YOUR INSTRUCTIONS:
Could you copy the data that follows exactly as written, but drop the pictures?

GIVEN INFORMATION:
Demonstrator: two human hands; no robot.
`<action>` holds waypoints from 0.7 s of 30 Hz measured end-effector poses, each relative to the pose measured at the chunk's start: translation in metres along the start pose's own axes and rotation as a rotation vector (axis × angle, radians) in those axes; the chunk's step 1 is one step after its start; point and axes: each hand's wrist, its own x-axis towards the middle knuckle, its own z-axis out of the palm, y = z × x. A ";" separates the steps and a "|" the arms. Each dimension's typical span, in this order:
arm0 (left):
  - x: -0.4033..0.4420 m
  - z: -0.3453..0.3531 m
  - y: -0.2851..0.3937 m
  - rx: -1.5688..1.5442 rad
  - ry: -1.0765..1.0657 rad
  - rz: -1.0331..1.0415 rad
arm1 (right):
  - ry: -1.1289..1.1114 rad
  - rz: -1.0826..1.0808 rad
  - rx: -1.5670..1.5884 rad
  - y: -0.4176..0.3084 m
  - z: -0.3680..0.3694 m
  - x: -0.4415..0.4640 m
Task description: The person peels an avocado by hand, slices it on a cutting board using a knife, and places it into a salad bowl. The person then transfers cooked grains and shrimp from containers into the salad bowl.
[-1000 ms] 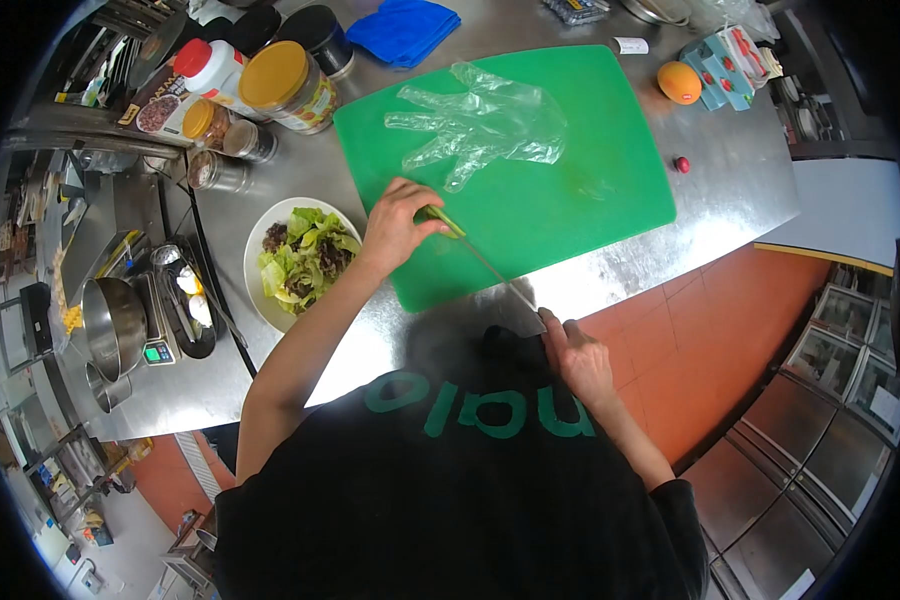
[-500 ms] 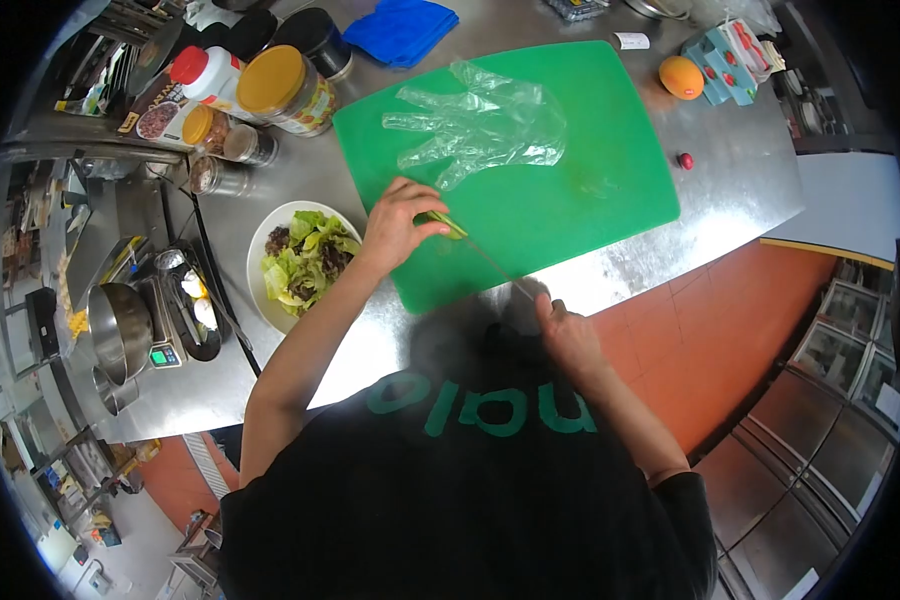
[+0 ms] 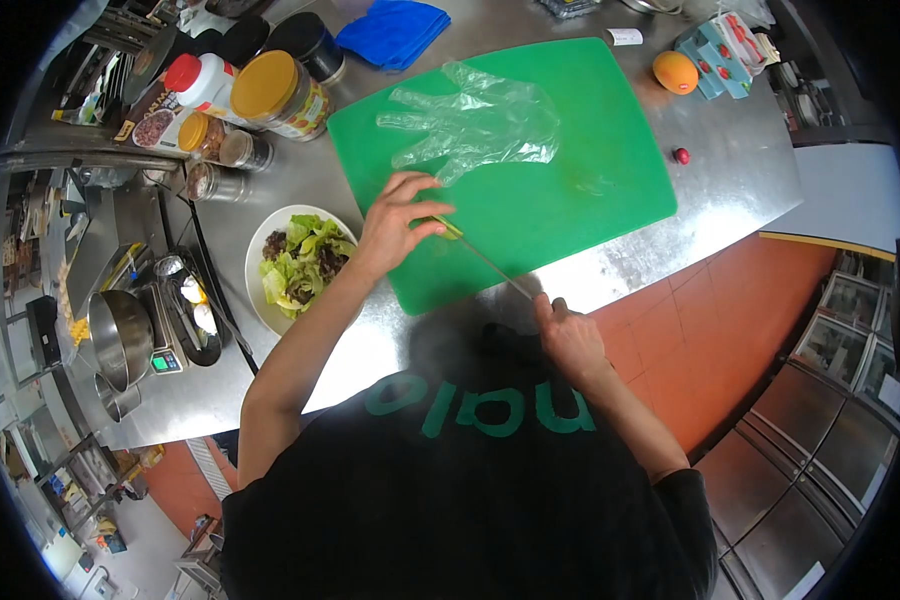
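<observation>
My left hand point(image 3: 398, 222) is closed around a slim green piece of food point(image 3: 449, 227), whose exact kind I cannot make out. It rests at the near left of a green cutting board point(image 3: 610, 170). In my right hand point(image 3: 572, 340), just off the board's near edge, is the handle of a knife point(image 3: 498, 270). The thin blade slants up and left, its far end touching or very close to the green piece. Beyond my left fingers a clear plastic glove point(image 3: 505, 122) lies spread on the board. Left of my wrist stands a white bowl point(image 3: 254, 278) with salad leaves point(image 3: 305, 262).
Jars, including a yellow-lidded one point(image 3: 265, 88), and a red-capped bottle point(image 3: 202, 80) crowd the back left. A blue cloth point(image 3: 395, 32) lies behind the board. To the right are an orange point(image 3: 675, 72), a small red item point(image 3: 681, 156) and a blue carton point(image 3: 715, 65).
Both hands hold almost the same places. The knife blade has shifted only slightly against the green piece. The whole view has moved a little.
</observation>
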 end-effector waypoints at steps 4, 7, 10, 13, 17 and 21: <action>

RESPONSE TO THIS TASK:
Demonstrator: two human hands; no robot.
`<action>` holds waypoints from 0.7 s of 30 Hz measured end-effector poses, each relative to the pose measured at the chunk's start: translation in metres along the start pose's own axes and rotation as a rotation vector (axis × angle, radians) in those axes; the chunk's step 1 is one step after its start; point and axes: each hand's wrist, its own x-axis towards the middle knuckle, its own z-axis out of the palm, y = z × x. A ";" separates the steps and a "|" the arms. Each dimension's typical span, in this order:
arm0 (left):
  - x: -0.4033..0.4420 m
  - z: -0.3453..0.3531 m
  - y: -0.2851..0.3937 m
  - rx: -1.5688..1.5442 rad
  - ry: -1.0765..1.0657 rad
  - rz: -1.0331..1.0415 rad
arm1 (right):
  - ry: -1.1289..1.1114 rad
  - rz: -1.0826..1.0808 rad
  - rx: -1.5670..1.5884 rad
  - y: -0.4176..0.3084 m
  - z: -0.3680..0.3694 m
  - x: -0.4415..0.4640 m
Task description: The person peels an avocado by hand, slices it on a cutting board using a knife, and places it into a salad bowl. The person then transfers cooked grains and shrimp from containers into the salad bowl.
[-1000 ms] 
[-500 ms] 
[+0 ms] 
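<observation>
My left hand point(image 3: 398, 222) is closed around a slim green piece of food point(image 3: 449, 227), whose exact kind I cannot make out. It rests at the near left of a green cutting board point(image 3: 610, 170). In my right hand point(image 3: 572, 340), just off the board's near edge, is the handle of a knife point(image 3: 498, 270). The thin blade slants up and left, its far end touching or very close to the green piece. Beyond my left fingers a clear plastic glove point(image 3: 505, 122) lies spread on the board. Left of my wrist stands a white bowl point(image 3: 254, 278) with salad leaves point(image 3: 305, 262).
Jars, including a yellow-lidded one point(image 3: 265, 88), and a red-capped bottle point(image 3: 202, 80) crowd the back left. A blue cloth point(image 3: 395, 32) lies behind the board. To the right are an orange point(image 3: 675, 72), a small red item point(image 3: 681, 156) and a blue carton point(image 3: 715, 65).
Both hands hold almost the same places. The knife blade has shifted only slightly against the green piece. The whole view has moved a little.
</observation>
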 end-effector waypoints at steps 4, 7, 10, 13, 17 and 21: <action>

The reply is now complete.